Tuesday, June 22, 2010

The Pandorica Opens

I have officially watched "The Pandorica Opens" three times. This is the newest episode of the Doctor Who series. I still don't really know what to say about it other than that my mind was blown. I could hardly believe it when I saw the cliffhanger. I don't want to give away spoilers so I'm not going to say much. I just wanted to write a little something about it. Let me just say this, I am no closer to figuring out how they (Doctor, Amy, and River) are going to get out of this predicament than I was the first time I saw it. This week is going to be torture until I get to watch the new one. I can't wait for "The Big Bang."

*Don't forget that it airs on Saturday on BBC1.

Sunday, June 6, 2010

Doctor Who

I have always loved Doctor Who. I haven't seen any of the Classic Who series, but I have seen every episode of Nu Who. I have watched Christopher Eccleston help to cure gas mask people back into real people. I have seen David Tennant save the Ood from what seems to be a devil-type creature. Now, I have just seen Matt Smith fight an invisible monster with Vincent Van Gogh.
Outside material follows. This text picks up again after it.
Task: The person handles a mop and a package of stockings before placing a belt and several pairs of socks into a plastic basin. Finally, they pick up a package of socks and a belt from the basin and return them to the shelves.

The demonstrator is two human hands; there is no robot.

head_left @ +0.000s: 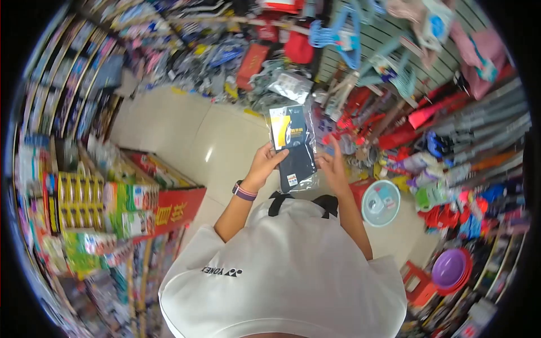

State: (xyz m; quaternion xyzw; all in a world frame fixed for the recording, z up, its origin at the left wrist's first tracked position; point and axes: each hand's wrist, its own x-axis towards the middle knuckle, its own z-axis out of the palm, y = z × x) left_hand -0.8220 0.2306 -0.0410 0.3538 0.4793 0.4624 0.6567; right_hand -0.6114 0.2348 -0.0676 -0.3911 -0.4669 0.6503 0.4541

In this week's episode of Doctor Who, Matt Smith and Karen Gillan (Amy Pond) go back in time after seeing a face of an evil monster in one of Van Gogh's paintings. The Doctor even says, "That's an evil face. I know evil when I see it." It was interesting to see the parallels between the Doctor and Van Gogh and also between the Doctor and the monster. The Doctor is blind it seems to many of the nuances of the world. He is starting to admit that he is too old which sad. The Doctor as fans know is little over 900 years old. He is forgetting what used to be important. Although it is interesting to see that he is starting to adapt to using practices that he did not use very often before. From what I have seen in the new series started by RTD, the Doctor tends to do more action than talking to the aliens. In this episode, though, the Doctor talked to the monster. He tried to help keep the animal calm so that it wouldn't hurt anyone. It almost seemed to work too. It's too bad that the Doctor always seemed to rely on his sonic screwdriver to help get him out of a mess. This week, though, it was not the sonic screwdriver that saves the day. It was Van Gogh.

Vincent and the Doctor is probably my favorite episode so far. There was so much emotion in it. Vincent seemed to be the smartest and bravest in this episode. He fought the monster and made sure that Amy and the Doctor were safe. The emotion was just obvious throughout the entire episode. You could feel the love between all three of the main characters. It was beautiful.